### Task statement
Type out every line of the data again, exactly.

▬▬▬▬▬▬▬▬▬▬

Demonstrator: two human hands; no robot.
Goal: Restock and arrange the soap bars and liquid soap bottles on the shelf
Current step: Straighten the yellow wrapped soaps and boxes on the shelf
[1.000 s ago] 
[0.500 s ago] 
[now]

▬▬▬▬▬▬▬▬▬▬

### Exercise response
Demonstrator: two human hands; no robot.
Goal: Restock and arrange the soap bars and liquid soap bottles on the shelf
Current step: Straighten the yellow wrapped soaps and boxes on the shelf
[1.000 s ago] 
[0.500 s ago] 
[now]

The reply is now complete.